停戦協議早くも“中断”でホルムズ海峡封鎖は続く、日本はガソリン補助金より「節約」の検討をPhoto:PIXTA

米国、イランの主張に大きな隔たり
ホルムズ海峡は通過できるのか?

 トランプ大統領は4月7日(日本時間4月8日)、イランと2週間の停戦に同意した。イランのアラグチ外相も、自国への攻撃が停止すれば、イランも攻撃を停止すると明らかにした。

 アメリカとイランの一時休戦協定によって、ホルムズ海峡封鎖問題の解決のめどが見えたかのようなムードが広がった。直近で一時、1バレル=117ドル台まで高騰していたWTI原油先物価格は、90ドル台前半まで急落した。為替市場では円安圧力が緩和し、一時は1ドル=158円となった。

 ニューヨーク株式市場では、株価が一時1400ドル以上値上がりした。8日の東京株式市場では、日経平均株価の上げ幅が一時3000円に迫る場面もあった。

 11日には、パキスタンの首都イスラマバードで米国とイランの和平交渉が始まったが、アメリカ代表団を率いたバンス副大統領は早くも12日に、合意が得られないままパキスタンを離れ、13日には米海軍がイランの原油輸出を封じるとして、ホルムズ海峡の封鎖行動を始めた。

 原油価格は再び高騰した。

 アメリカは「イランがホルムズ海峡の完全で即時、そして安全な開放に同意すること」を停戦の条件にしている。

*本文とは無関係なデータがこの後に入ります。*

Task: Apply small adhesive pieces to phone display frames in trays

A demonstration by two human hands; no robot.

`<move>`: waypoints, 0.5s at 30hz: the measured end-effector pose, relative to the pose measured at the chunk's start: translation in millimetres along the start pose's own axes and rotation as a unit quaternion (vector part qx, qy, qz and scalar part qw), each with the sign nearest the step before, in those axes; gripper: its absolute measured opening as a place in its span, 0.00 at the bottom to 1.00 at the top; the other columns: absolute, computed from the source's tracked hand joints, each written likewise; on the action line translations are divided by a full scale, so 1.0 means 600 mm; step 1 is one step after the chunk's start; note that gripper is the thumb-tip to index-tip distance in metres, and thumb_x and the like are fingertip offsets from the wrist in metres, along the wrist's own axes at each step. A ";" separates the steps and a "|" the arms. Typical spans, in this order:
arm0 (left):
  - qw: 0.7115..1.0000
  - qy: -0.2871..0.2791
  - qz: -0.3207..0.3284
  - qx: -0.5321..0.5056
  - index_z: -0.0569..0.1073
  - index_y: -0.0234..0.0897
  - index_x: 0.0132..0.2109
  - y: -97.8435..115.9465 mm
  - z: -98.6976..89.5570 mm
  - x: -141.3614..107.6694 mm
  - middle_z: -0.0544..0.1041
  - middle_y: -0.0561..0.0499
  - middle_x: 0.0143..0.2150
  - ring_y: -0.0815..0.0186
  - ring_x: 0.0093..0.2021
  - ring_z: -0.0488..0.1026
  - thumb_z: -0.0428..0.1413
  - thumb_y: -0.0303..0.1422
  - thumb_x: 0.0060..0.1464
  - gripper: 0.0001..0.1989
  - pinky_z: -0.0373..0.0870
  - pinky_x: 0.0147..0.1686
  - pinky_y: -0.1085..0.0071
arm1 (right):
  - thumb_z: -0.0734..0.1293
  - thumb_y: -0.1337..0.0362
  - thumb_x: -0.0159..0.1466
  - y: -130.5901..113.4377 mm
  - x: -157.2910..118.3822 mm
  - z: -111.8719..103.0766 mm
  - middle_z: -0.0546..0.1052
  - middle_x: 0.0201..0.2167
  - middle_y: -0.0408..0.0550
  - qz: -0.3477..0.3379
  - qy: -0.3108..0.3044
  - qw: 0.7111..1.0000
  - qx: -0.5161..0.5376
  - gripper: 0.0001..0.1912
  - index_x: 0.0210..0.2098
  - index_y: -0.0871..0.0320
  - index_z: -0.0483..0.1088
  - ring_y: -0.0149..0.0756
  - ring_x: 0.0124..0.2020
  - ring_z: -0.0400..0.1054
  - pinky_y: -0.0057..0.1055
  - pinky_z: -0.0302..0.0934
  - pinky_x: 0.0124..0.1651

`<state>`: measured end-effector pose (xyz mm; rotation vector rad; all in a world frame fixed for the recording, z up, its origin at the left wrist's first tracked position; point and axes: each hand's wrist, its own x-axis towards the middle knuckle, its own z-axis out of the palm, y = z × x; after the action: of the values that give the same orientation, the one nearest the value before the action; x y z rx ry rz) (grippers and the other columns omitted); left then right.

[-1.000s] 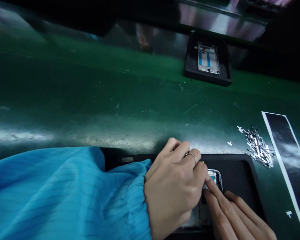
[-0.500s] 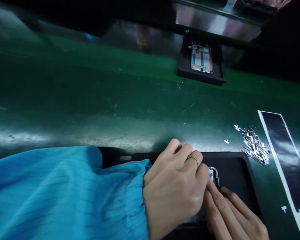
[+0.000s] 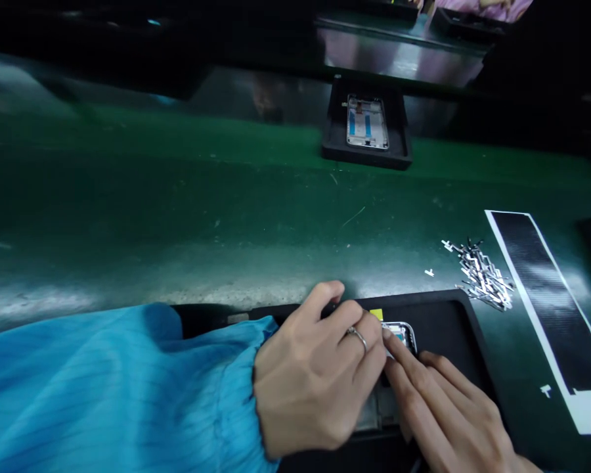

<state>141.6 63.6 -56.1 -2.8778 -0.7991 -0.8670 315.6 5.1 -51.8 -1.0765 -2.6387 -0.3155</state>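
Note:
A phone frame with a silver rim lies in a black tray at the bottom of the view, mostly covered by both hands. My left hand, wearing a ring and a blue sleeve, bends over it with curled fingers. Its fingertips are hidden, so what they pinch cannot be made out. From the lower right, my right hand reaches in with its fingers pressed together, the fingertips against the frame and meeting the left hand. A small yellow tab shows at the frame's upper edge.
Beyond the hands, another phone frame sits in a black tray on the green table. To the right are a pile of small black-and-white strips and a black sheet with white borders. A person in pink is at the far top.
The view has shifted, so the table items appear further left. My left hand has lifted its index finger a little, and the yellow tab and more of the phone frame now show.

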 end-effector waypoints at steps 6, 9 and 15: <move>0.991 -0.026 -0.122 -0.047 0.72 0.32 0.28 0.001 0.005 0.003 0.71 0.46 0.29 0.62 0.30 0.59 0.38 0.22 0.59 0.20 0.57 0.33 0.63 | 0.48 0.80 0.62 0.001 -0.002 -0.005 0.76 0.41 0.58 -0.003 -0.015 1.000 -0.006 0.21 0.39 0.67 0.70 0.32 0.29 0.73 0.28 0.67 0.36; 0.973 -0.086 -0.187 -0.108 0.72 0.33 0.30 0.002 0.000 0.004 0.71 0.45 0.31 0.61 0.32 0.60 0.40 0.22 0.58 0.17 0.57 0.32 0.63 | 0.48 0.80 0.62 -0.001 -0.001 -0.004 0.75 0.42 0.57 -0.004 -0.024 1.000 -0.016 0.21 0.40 0.67 0.70 0.31 0.30 0.73 0.27 0.67 0.36; 0.971 -0.093 -0.178 -0.127 0.69 0.33 0.28 0.000 -0.008 0.005 0.70 0.46 0.31 0.63 0.32 0.60 0.41 0.21 0.58 0.16 0.57 0.33 0.64 | 0.47 0.81 0.61 0.000 -0.005 0.003 0.75 0.42 0.59 0.001 -0.002 1.000 -0.004 0.21 0.39 0.67 0.69 0.33 0.31 0.73 0.28 0.67 0.35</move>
<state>141.3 64.1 -50.3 -3.1269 -1.3517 -0.7818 317.3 4.0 -54.6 -1.0824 -2.6415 -0.3244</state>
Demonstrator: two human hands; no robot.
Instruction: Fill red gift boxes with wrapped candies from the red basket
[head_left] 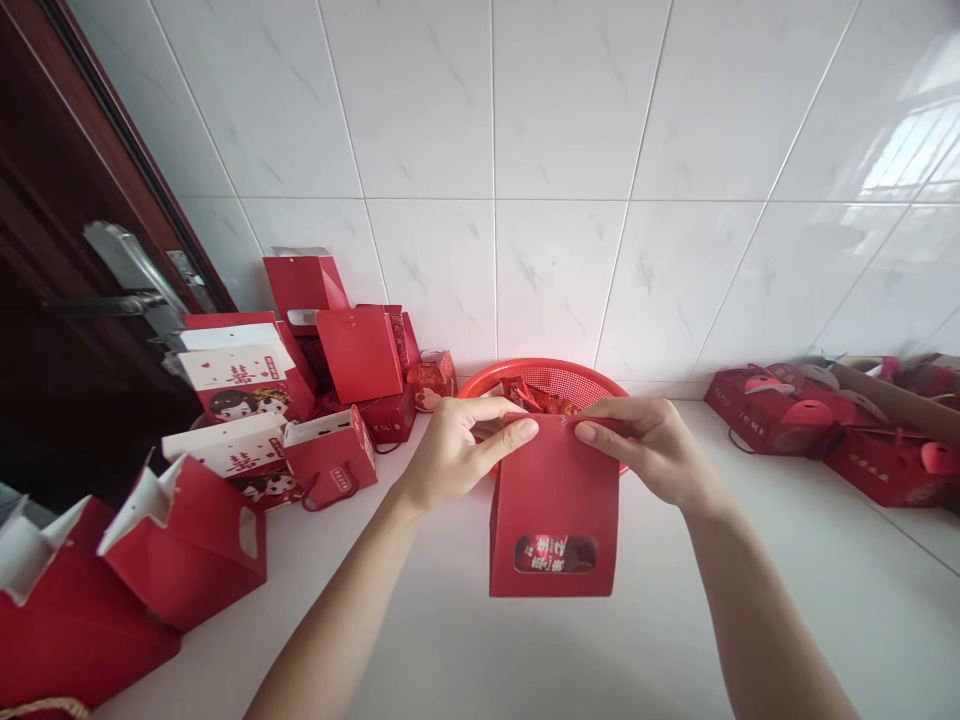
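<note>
A red paper gift box [559,490] hangs upright in front of me, its top edges pressed together. My left hand [469,450] pinches the top left corner between thumb and fingers. At the top right corner, my right hand [649,450] pinches the same edge. Small holes show near the middle of that edge. Through an oval window low on the front, red wrapped packets [551,553] with white lettering can be seen. Behind the box stands a red plastic basket [540,368], partly hidden, with red wrapped packets [525,395] inside.
Several open red boxes [187,540] and white-fronted boxes [240,372] crowd the left side. Closed red boxes [772,410] stand at the right by the tiled wall [562,270]. A dark door [75,300] with a metal handle [135,275] is at far left.
</note>
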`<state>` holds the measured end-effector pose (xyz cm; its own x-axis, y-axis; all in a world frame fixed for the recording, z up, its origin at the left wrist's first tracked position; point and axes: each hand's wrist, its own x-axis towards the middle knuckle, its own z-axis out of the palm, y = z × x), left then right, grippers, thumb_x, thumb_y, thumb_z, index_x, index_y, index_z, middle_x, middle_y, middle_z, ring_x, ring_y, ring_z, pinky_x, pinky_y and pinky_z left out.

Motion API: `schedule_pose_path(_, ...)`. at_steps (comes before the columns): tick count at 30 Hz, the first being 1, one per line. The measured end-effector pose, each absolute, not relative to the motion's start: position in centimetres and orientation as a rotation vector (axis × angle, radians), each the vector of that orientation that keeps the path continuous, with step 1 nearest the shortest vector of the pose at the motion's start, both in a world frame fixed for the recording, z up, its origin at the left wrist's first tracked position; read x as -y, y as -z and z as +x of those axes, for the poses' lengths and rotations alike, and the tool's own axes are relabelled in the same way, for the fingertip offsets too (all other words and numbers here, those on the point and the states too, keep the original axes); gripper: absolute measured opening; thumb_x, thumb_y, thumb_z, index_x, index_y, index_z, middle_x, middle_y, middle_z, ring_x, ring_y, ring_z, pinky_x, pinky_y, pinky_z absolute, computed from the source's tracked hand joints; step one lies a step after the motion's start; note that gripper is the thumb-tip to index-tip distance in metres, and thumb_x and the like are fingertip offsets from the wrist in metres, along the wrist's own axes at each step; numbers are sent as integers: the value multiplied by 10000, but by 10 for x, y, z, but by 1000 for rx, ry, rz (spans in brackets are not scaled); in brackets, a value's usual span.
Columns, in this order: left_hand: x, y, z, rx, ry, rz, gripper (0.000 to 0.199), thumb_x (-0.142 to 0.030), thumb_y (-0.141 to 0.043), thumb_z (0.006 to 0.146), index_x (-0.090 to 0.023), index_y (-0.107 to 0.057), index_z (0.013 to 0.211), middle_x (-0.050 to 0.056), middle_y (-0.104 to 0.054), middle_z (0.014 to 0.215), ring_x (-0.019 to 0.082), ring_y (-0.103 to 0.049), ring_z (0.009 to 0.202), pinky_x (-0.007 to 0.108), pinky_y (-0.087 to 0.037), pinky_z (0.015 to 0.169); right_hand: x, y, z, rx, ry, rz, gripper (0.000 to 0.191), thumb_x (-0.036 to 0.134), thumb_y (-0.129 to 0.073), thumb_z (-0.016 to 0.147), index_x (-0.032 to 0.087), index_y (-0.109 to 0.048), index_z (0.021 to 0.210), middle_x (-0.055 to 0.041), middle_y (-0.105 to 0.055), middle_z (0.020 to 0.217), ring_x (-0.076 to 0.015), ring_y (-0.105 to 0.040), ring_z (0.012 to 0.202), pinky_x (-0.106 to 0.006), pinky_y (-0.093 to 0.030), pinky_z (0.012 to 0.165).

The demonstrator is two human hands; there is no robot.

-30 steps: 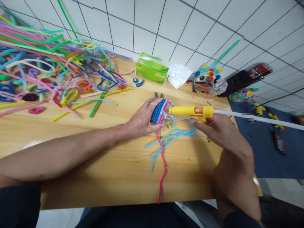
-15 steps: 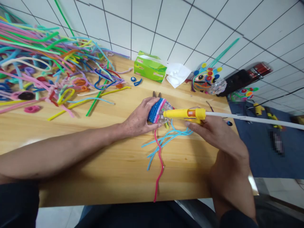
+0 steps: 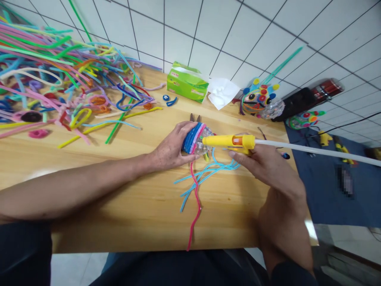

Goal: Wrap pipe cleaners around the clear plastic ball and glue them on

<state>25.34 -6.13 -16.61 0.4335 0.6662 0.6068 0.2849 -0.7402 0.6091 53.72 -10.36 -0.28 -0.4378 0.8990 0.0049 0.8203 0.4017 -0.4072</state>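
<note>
My left hand [image 3: 172, 149] is closed round a clear plastic bottle [image 3: 203, 145] wrapped with blue and pink pipe cleaners. A red pipe cleaner [image 3: 197, 198] trails from it toward the table's front edge. In my right hand [image 3: 264, 163] is a yellow hot glue gun [image 3: 222, 140], its tip at the bottle's wrapped edge. A long white glue stick [image 3: 297, 146] sticks out of the gun's back. Light-blue pipe cleaners [image 3: 205, 174] lie on the table below the gun. Dark plier-like tips [image 3: 195, 118] show just behind the bottle.
A large heap of coloured pipe cleaners [image 3: 53, 79] covers the back left. Along the wall stand a green tissue pack [image 3: 187, 84], a crumpled white tissue [image 3: 222, 93] and a decorated bottle figure [image 3: 258, 99]. A dark blue surface [image 3: 321, 190] with tools lies at the right.
The glue gun's tip has shifted slightly left and up along the bottle's edge; the view itself has moved a little. Both hands keep their holds.
</note>
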Motion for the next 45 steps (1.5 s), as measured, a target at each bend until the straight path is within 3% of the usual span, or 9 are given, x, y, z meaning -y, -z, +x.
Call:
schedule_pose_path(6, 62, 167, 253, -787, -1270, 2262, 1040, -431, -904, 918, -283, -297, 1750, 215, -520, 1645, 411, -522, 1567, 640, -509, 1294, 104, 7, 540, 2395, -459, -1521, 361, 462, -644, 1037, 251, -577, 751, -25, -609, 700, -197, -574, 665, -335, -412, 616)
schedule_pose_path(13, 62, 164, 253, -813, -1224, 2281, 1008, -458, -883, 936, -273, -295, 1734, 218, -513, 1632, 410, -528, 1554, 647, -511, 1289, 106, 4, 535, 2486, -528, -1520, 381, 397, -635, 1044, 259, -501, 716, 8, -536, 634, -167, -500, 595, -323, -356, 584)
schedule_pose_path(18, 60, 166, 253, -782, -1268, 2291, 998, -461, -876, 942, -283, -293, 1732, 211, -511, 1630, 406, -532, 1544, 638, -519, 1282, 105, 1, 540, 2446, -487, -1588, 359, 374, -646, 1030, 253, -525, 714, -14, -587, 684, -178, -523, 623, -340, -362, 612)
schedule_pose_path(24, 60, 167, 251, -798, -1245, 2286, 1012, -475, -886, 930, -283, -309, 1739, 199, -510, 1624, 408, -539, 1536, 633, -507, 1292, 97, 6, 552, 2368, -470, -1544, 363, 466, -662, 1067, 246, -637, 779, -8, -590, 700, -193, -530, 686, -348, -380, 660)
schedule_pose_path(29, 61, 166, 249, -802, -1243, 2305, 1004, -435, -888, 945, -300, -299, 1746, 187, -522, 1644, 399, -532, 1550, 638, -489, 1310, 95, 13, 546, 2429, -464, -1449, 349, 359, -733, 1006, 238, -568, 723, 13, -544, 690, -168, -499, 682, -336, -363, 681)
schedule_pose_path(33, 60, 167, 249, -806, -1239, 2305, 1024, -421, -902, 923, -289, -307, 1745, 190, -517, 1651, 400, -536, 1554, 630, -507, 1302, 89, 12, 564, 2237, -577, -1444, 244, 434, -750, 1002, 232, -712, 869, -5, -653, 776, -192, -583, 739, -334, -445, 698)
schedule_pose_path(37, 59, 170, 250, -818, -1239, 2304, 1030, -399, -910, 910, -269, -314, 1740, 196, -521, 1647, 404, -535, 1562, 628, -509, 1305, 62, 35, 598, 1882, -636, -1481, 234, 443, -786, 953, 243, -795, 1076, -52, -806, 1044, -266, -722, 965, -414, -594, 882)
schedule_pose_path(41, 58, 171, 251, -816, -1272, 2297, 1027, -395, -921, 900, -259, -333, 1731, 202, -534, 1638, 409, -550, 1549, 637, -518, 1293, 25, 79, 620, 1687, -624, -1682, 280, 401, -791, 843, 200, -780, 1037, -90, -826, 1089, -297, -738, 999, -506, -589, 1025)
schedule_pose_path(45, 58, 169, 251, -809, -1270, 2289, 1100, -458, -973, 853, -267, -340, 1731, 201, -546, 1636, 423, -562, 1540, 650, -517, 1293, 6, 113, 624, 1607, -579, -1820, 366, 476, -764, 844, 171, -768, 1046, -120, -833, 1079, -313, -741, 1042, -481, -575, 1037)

 一方で、イラン側は、核・軍事の制約撤廃、ウラン濃縮活動の容認、経済制裁の完全解除などを条件とするなど、アメリカにとっては受け入れがたい内容が含まれている。

 そして、アメリカ側が提示する条件には核開発の停止など、イランには受け入れられない条件も含まれている。

 双方が軍備や戦術を整え直すための準備期間として利用されているという指摘もある。

 交渉が今後どのように進むかは、全く予想ができない状態だ。

 ホルムズ海峡の封鎖がさらに長期化する懸念は捨てきれない。日本は原油備蓄放出やガソリン補助金による価格抑制で対応しているが、これで十分なのかどうか。